His father was a professor of drawing at the School of Arts and Crafts in Malaga, where he was formed with painting during childhood and early adulthood. Between 1901 and 1904, he illuminated the Blue Period, which is a reaction against Impressionism and expresses a squalid, unhappy, and suffering humanity in its tragic existential condition. He abandons melancholy and clears his palette, starting the Rose Period, giving life to characters from traveling circuses and small theaters. In contrast to Picasso's pink lyricism and compositional harmony, and with the work of Cézanne, he devotes an exhibition hall in the autumn and the Museum of African Masks. The first Cubist work was Les Demoiselles d'Avignon (five prostitutes pose naked in an exhibitionist manner for the client, and the bodies are decomposed into geometric blocks). Disillusioned by criticism, Picasso put the table away in the workshop. Picasso continues to experiment within Cubism, remaining at a level of the avant-garde. During this period, two phases are noted:

  • Analytical Cubism (focusing on the landscape and human figure, the work-related method remains the same, breaking the form and then assembling them, this way he abstracts from reality and leaves the discovery of collage works: Ambroise Vollard and Daniel Kahnweiler).

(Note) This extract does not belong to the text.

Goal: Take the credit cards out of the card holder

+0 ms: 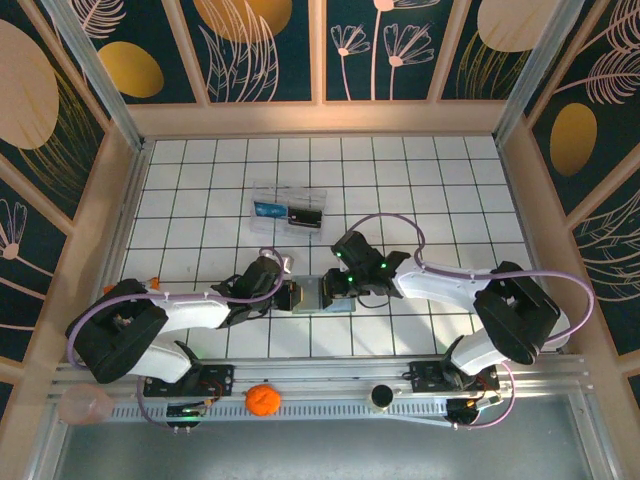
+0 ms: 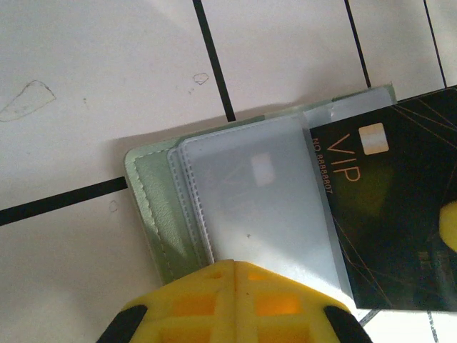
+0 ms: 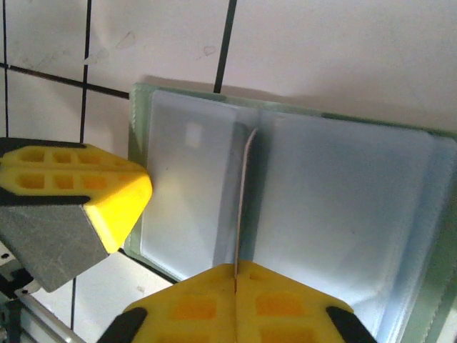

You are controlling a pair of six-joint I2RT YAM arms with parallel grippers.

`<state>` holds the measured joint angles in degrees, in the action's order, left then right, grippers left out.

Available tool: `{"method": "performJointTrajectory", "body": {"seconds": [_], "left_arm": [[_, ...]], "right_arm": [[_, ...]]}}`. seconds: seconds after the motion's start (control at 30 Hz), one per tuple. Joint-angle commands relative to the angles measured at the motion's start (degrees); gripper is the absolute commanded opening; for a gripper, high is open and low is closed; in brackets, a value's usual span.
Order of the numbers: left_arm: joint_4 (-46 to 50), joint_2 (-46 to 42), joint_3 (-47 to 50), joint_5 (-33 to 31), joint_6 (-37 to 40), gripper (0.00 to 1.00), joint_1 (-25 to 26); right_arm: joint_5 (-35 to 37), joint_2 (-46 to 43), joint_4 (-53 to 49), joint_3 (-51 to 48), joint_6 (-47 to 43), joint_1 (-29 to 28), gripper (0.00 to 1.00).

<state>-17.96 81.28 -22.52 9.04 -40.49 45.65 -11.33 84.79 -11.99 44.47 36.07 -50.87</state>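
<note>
The card holder (image 1: 318,294) lies open on the white tiles between my two grippers, with a grey-green rim (image 2: 153,207) and pale blue-grey sleeves (image 3: 343,207). My left gripper (image 2: 233,263) is shut, and its yellow tips rest on the holder's left half (image 3: 107,193). A card's chip (image 2: 263,170) shows faintly through that sleeve. My right gripper (image 3: 235,268) is shut on a black credit card marked VIP (image 2: 385,207). The card stands up from the holder's fold and shows as a thin edge (image 3: 243,193) in the right wrist view. Whether its lower edge still sits in a sleeve I cannot tell.
A clear plastic box (image 1: 290,207) with blue and black items stands two tiles behind the holder. On the front rail sit an orange object (image 1: 262,400), a black round part (image 1: 381,397) and a pink cup (image 1: 85,405). Wooden walls (image 1: 100,230) close in the tiled floor.
</note>
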Motion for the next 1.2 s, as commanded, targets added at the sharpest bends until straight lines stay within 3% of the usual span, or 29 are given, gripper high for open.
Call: {"method": "performJointTrajectory", "body": {"seconds": [0.0, 0.2, 0.4, 0.43, 0.53, 0.6, 0.77, 0.83, 1.0, 1.17], "left_arm": [[2.58, 1.28, -0.31, 0.41, 1.08, 0.0, -0.34], [3.06, 1.43, -1.08, 0.54, 1.55, 0.0, -0.38], [4.78, -0.02, -2.24, 0.46, 1.5, 0.0, -0.85], [5.39, -1.21, -2.42, 0.38, 1.31, 0.05, -0.95], [7.78, -5.91, -2.7, -0.93, 0.51, 0.37, -1.44], [9.8, -9.07, -2.83, -1.67, -0.05, 0.51, -1.89], [14.78, -16.0, -1.86, -3.39, -1.86, 0.77, -2.5], [17.11, -18.11, -1.21, -4.56, -2.44, 0.97, -2.84], [20.4, -22.8, 1.51, -5.73, -4.32, 0.99, -4.9], [20.74, -24.24, 2.54, -4.43, -5.25, 0.99, -7.0]], "right_arm": [[2.46, -1.79, -0.68, 0.23, -2.14, -0.13, 0.0], [3.95, -9.47, -4.81, 3.47, -8.39, -0.15, 0.0], [9.48, -13.69, -10.35, 10.55, -22.89, -0.13, 0.0], [10.47, -13.62, -10.48, 11.83, -26.72, -0.04, 0.0], [14.89, -11.64, -10.4, 15.34, -37.07, 0.72, 0.0], [16.87, -9.8, -9.36, 17.39, -43.55, 1.83, 0.0], [7.49, -5.03, -11.01, 23.94, -60.01, 4.72, 0.0], [5.43, -2.9, -12.48, 26.96, -66.1, 4.85, 0.0], [-0.4, 6.66, -23.27, 40.3, -75.12, 7.29, 0.0], [-0.87, 16.3, -29.47, 49.44, -82.35, 9.39, 0.0]]}}
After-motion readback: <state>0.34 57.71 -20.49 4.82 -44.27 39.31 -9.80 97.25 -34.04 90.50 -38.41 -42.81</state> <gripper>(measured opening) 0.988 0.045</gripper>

  • Synthetic Cubism incorporates real objects into the work, such as newspaper clippings, a score and numbers, and a restaurant menu. At this stage, he does still lifes like Still Life with Chair Caning (where a twisted piece of rubber is a chair).

Finally, he returned to human presence and decoration. He made two versions of The Three Musicians and The Pan Flute. He became a living legend, and it is the most outstanding Cubist phase.